If you are looking for a fund that gives you the comfort of investing in large-caps and the excitement of having exposure to midcaps, consider investing in the HDFC Core & Satellite (HDFC C&S) fund.

Not only has the fund improved its performance in the last couple years, it has also delivered impressively both during market rallies and corrections.

Over the last one, three and five-year periods it has delivered reasonably well, managing to better the returns of its benchmark, BSE-200 each time.

Suitability : The fund has a mandate that requires it to invest the ‘core' of its portfolio in well-established large-cap companies.

This provides the much-needed comfort of earnings visibility to investors. The core makes up between 60-80 per cent of its portfolio.

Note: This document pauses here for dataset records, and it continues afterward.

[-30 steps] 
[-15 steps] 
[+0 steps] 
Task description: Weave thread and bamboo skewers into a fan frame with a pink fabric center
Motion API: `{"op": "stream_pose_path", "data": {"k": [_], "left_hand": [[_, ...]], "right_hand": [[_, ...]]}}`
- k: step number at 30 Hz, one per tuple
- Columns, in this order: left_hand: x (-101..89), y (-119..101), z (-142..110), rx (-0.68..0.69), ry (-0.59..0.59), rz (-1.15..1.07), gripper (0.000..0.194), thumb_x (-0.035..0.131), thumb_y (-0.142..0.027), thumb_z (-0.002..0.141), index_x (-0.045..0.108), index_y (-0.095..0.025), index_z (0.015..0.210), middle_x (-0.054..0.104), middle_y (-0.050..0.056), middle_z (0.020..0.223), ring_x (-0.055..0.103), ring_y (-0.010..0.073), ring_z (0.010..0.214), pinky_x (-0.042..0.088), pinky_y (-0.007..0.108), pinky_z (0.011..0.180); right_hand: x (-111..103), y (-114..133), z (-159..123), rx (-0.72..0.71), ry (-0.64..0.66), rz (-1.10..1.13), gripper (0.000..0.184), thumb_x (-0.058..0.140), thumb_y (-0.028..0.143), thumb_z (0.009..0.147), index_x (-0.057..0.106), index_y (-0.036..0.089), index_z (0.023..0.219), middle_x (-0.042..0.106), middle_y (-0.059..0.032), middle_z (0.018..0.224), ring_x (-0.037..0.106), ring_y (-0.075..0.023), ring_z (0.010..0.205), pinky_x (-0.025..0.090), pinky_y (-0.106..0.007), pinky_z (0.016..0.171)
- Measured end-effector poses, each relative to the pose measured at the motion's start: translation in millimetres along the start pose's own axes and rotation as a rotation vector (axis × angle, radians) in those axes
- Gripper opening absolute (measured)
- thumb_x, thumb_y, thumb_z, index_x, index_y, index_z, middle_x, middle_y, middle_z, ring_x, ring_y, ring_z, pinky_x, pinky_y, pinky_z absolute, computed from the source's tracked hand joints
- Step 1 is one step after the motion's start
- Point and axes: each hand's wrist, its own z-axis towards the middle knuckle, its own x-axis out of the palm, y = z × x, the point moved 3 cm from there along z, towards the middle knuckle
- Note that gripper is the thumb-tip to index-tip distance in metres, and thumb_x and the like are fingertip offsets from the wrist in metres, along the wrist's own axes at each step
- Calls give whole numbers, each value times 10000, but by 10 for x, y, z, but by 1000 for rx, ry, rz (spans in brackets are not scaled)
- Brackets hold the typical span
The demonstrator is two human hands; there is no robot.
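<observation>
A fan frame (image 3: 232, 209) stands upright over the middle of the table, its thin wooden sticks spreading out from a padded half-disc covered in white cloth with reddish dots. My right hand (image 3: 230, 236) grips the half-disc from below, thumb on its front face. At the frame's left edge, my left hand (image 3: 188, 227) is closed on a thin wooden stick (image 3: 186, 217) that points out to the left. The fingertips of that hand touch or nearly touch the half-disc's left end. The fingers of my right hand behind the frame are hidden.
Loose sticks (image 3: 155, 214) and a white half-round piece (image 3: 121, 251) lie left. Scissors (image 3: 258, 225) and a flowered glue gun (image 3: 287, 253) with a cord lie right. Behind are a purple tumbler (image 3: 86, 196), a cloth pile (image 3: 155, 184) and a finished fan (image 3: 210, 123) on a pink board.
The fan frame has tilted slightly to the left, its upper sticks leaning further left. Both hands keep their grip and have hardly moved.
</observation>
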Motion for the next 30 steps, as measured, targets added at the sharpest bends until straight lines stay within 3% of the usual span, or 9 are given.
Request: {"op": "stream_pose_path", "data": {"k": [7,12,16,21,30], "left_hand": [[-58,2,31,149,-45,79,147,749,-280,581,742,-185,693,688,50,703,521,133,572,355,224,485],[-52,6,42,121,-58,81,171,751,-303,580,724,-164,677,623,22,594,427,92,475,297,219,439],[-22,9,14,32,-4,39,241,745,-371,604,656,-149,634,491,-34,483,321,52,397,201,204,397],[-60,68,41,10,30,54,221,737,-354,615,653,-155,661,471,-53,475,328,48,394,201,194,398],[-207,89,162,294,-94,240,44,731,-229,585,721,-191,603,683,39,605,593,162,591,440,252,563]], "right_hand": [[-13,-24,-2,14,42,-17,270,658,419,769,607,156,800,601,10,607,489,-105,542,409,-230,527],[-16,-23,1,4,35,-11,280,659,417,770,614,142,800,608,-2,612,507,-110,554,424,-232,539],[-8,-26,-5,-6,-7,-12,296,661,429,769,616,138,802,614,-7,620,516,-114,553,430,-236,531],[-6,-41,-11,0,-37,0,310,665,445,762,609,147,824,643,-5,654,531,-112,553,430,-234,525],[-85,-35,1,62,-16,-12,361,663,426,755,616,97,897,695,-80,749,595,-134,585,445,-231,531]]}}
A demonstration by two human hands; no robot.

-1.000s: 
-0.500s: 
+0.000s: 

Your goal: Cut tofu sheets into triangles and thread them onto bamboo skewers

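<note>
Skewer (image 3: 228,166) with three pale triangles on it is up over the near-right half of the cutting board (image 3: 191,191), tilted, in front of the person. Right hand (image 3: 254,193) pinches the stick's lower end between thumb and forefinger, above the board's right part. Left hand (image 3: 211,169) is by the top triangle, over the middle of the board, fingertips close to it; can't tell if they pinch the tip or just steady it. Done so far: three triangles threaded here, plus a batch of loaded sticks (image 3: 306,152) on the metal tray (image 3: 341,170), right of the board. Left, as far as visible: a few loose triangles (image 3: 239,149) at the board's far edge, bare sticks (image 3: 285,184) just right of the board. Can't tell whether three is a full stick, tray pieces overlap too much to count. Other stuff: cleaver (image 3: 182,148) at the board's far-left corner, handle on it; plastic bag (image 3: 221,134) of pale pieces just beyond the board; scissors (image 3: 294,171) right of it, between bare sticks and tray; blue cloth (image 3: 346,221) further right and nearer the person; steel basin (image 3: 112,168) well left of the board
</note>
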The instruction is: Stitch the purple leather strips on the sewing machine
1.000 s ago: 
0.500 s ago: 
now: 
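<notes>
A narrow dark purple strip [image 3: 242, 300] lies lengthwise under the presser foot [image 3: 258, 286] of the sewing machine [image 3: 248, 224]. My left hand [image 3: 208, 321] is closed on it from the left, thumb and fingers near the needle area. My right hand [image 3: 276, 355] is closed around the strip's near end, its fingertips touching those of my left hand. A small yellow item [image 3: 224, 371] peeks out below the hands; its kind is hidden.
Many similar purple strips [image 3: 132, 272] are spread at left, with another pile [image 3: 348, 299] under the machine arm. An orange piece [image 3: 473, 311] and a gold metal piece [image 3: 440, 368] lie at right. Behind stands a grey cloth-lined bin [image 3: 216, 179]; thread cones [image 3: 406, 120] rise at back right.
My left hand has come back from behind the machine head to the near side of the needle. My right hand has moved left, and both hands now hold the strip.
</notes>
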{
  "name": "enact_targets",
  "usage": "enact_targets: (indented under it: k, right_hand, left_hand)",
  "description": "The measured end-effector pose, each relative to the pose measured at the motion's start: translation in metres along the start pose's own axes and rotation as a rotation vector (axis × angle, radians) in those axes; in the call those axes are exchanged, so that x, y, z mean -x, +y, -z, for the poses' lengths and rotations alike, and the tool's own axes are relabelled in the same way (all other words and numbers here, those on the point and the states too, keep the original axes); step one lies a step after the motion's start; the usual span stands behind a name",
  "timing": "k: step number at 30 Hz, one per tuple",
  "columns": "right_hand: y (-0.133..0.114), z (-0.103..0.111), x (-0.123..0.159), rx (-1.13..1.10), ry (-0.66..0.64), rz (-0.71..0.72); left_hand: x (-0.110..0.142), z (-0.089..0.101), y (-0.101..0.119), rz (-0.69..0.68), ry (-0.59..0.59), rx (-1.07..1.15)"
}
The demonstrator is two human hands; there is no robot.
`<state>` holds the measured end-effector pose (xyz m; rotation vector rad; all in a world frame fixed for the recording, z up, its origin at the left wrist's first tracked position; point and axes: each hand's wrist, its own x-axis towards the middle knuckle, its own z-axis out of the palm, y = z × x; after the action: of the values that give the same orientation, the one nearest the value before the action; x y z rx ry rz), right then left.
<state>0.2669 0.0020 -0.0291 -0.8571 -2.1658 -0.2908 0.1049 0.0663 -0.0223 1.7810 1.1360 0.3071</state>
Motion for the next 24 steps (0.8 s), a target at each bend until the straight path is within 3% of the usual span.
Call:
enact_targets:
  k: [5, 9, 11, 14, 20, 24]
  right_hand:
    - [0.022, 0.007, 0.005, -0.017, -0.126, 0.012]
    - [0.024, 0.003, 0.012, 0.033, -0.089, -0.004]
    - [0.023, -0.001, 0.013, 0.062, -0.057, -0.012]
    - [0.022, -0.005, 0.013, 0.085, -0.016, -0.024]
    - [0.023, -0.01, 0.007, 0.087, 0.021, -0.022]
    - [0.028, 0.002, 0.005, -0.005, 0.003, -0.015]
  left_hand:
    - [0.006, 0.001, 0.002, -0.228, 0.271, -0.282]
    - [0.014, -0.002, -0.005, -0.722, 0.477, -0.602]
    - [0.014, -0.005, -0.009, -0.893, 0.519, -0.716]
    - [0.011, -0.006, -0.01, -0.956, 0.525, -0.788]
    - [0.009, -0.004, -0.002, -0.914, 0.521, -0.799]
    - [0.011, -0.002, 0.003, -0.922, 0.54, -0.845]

The ‘satellite' comprises of riskier mid-cap and small-cap stocks. This makes its strategy somewhat similar to that of opportunities funds. The fund therefore may be suitable for investors with a penchant for risk and looking for diversification outside of pure large-cap funds.

Performance : The fund has delivered compounded returns of about 13 per cent, 7 per cent and 13 per cent over a one, three and five-year basis. The fund has scored over opportunities funds such as DSPBR Opportunities, Kotak Opportunities and HSBC Opportunities over both one and three-year periods.

It, however, lags the former two over a five-year period. This may be because the fund had underperformed significantly in the market rallies of 2006 and 2007.

During that time, the fund had invested only one-fourth of its portfolio in mid-cap stocks. Its sector selection too didn't help much.

The fund, however, has improved since. In the protracted correction of 2008-09, it contained the downsides better than its benchmark.

A mix of market-cap as well as sector allocation seemed to have helped the fund in its new-found form. In 2009 alone, it returned over 102 per cent, way better than the category average of 85 per cent.

Portfolio : In the last few months, HDFC C&S has reduced its exposure to pharma and media stocks, while maintaining a high exposure to banks and software. Engineering stocks now enjoy the highest weightage.

As for market-cap exposures, while large-caps account for half its portfolio, mid- and small-caps make up 9 per cent and 34 per cent respectively.

Top core stocks in its portfolio are Infosys, TCS, Bank of Baroda and Crompton Greaves, while the top satellite stocks are Emami, KEC International, Sundram Fasteners and Indo Rama Synthetics.